Friday, August 15, 2008

SUPER DAVE!


Today I woke at the crack of dawn, shaved my legs, hunted up a pair of gym shorts and made my way to the rec center — all on a single cup of coffee. I was not terribly enthused. My calves still felt like pudding from the prior workout and my whole torso felt stiff and achey. Still. I had an appointment with my personal trainer, and I couldn't let him down. His name is David and he's in his early 20s. He spent three years in Iraq and Afghanistan and is now going to college on some Army scholarship. He broke an assortment of bones, including both ankles, when his parachute didn't open during a training drill. He works three jobs, including two at the rec center and one at a restaurant. It would not be easy to tell him, "I can't come in today because I'm sore." It would just be wrong. Despite my disdain for the War Machine as a whole, I am in awe of the sense of duty and discipline its individuals have — the shit they learn to go through without complaining. David was in a war zone in Afghanistan when he was 18, with people depending on him in real life-and-death matters. I was shopping for dorm furniture. And, 20-odd years later, I'm not doing anything much more significant. Canceling the workout was out of the question. Discipline! Can't look bad in front of David. I would go, and I would simply grin and bear it when he said "10 more lunges."

So I stroll — OK, trudge — into the rec center at 7:50 a.m., mentally primed for physical pain. And David's not there.

"Are you looking for Dave?" some kid at the desk asks. "He left this number."

So I call the number and David explains that he's "stuck in traffic." I think this is a bit odd since we don't live in a high-traffic city, but maybe there was a wreck somewhere. I tell him it's OK, I'll wait. Then he says that he's stuck in traffic in Kansas City. Well, that's different. As he apologizes for breaking our appointment, I wonder why he's in Kansas City at 7:50 a.m. I wonder what traffic he's stuck in, exactly. I wonder why I don't hear any traffic. You know how you can usually tell that someone is calling from their car? That in-the-car sound? I didn't hear that sound. And "stuck in traffic" started to seem like the cliche excuse it normally is — just a notch above "the dog ate it." David, I thought, is probably stuck in his girlfriend's bed (an excellent excuse, in my book, but people are too unimaginative to actually use it). Or stuck somewhere with a hangover. I'm not calling him an all-out liar. I believe he was stuck. We all get stuck. But I doubt it was in traffic.

While my brain worked through his excuse, my body rejoiced. No workout today! No Pain! Woo-hoo! I could go home. But then something kicked in. Wait a minute. I'm already here. The gym equipment is already here. Who needs lazy, undisciplined David? So I stayed. And stayed longer and worked harder, believe it or not, than I would have if he were there.

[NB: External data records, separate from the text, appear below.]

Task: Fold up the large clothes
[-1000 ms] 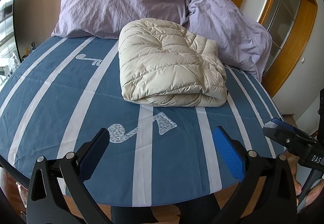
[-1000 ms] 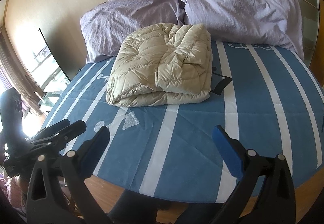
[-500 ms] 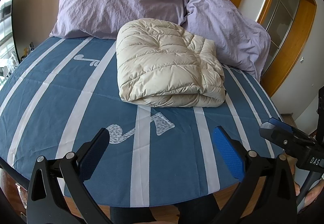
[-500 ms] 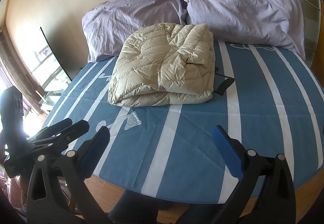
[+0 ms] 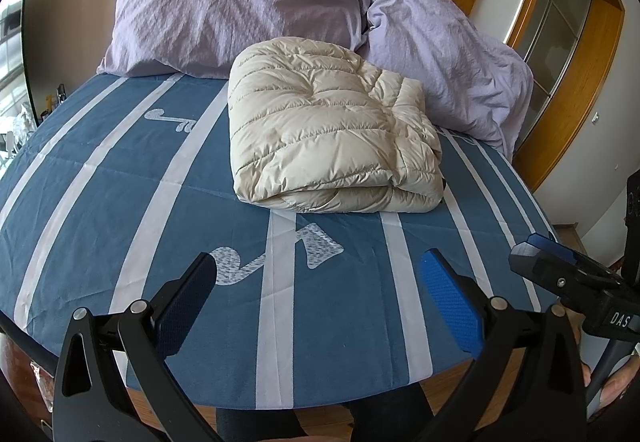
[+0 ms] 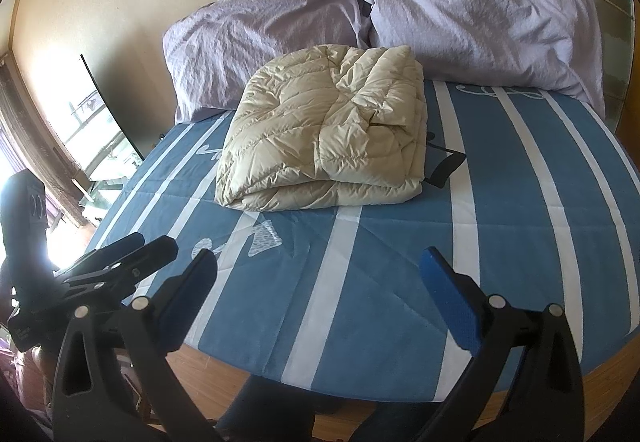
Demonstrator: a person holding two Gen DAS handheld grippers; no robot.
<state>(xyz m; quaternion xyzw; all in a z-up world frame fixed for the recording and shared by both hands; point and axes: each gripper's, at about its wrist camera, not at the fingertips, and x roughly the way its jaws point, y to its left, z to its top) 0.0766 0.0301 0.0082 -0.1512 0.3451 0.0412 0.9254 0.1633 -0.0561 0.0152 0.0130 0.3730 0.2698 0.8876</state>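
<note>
A cream puffer jacket (image 5: 328, 130) lies folded into a thick bundle on the blue striped bedspread (image 5: 120, 194), near the pillows. It also shows in the right wrist view (image 6: 328, 138), with a black strap (image 6: 444, 166) sticking out at its right side. My left gripper (image 5: 320, 282) is open and empty, held back over the bed's near edge. My right gripper (image 6: 320, 278) is open and empty too, also back from the jacket. Each gripper shows at the side of the other's view.
Two lilac pillows (image 5: 240, 2) (image 5: 444, 54) lean against the wall behind the jacket. A wooden frame with glass (image 5: 560, 42) stands at the right. A dark screen (image 6: 112, 106) and a window are at the left. The bed's wooden edge (image 6: 400, 414) is just below the grippers.
Both grippers have drifted slightly, so the jacket sits a little differently in the views. The jacket has not moved and both grippers stay open.
</note>
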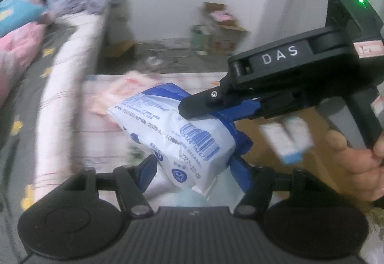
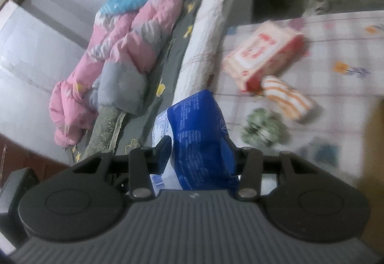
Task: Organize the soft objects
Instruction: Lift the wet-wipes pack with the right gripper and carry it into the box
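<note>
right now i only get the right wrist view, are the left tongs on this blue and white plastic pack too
Observer: Yes. The left tongs straddle one end of the blue and white plastic pack, with a finger against each side.
Operator: whats on the face i cant see
Observer: A white side with a blue barcode and printed dates.
Operator: anything near my hand
Observer: A small white and blue box, blurred, over a brown surface, beside the hand that holds the right tongs.
</note>
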`<state>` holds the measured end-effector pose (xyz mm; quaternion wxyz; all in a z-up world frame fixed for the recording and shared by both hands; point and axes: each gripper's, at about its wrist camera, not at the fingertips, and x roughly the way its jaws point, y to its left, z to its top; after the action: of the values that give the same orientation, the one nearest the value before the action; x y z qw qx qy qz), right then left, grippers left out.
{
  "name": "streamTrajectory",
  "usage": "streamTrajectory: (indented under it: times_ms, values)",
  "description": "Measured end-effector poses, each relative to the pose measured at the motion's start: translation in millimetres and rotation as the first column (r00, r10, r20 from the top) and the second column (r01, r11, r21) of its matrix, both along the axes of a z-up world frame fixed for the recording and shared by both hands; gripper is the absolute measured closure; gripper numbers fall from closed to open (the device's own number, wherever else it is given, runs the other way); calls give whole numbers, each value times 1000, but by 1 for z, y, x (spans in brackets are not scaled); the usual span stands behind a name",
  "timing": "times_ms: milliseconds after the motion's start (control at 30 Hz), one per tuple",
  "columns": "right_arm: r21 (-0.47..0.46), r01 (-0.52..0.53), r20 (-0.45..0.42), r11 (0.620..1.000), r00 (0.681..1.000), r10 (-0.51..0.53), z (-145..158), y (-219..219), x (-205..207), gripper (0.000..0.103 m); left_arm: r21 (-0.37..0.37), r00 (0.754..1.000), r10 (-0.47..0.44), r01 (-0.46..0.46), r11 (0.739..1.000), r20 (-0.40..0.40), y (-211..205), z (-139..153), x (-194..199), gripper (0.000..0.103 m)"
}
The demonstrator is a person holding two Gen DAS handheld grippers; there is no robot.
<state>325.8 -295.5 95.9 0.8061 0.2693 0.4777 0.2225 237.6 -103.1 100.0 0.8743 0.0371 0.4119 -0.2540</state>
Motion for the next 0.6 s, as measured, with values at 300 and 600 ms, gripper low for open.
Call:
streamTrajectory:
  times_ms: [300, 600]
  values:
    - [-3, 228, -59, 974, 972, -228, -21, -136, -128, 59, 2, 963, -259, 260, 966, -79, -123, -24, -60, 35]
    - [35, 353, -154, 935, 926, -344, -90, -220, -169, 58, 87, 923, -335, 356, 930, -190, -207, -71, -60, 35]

It's funny how people letting you down can sometimes really pick you up.

5 Comments:

At 4:17 PM, Blogger cl said...

First of all, you've done a lot of great things with your life. Think of all the racism, sexism, homophobia, nonsense and errors you have deflected before it made print. You're a military superagent of information distribution.

Two, now that you describe Dave, I can't believe he was blowing you off. Not with the kind of commitment level you're talking about. But then again, yeah, he's been in the military ... but since then, he's been under Karl's nefarious influence ...

 
At 4:18 PM, Blogger cl said...

Oh, to be stuck in bed with someone.

 
At 4:54 PM, Blogger kc said...

Thanks for thinking up some things to validate my existence, cl! Now I can do something else with my afternoon.

My Dave is not Karl's trainer! Karl has some other dude who's just a regular beefcake, not a G.I. Joe-Beefcake. He was downright jealous when I told him my Beefcake was ex-military.

 
At 5:22 PM, Blogger cl said...

Oh, thought he was Karl's guy. That would also explain why he doesn't sound like the kind of trainer to tell you to eat fruit only in the morning and cut carbs the rest of the day. Not that I'm above trying that.

 
At 9:57 AM, Blogger Erin said...

If you shave your legs for a guy, he should have the decency to at least show up.

I think this incident gives you the privilege of using the stuck-in-bed excuse at some point when you really need it.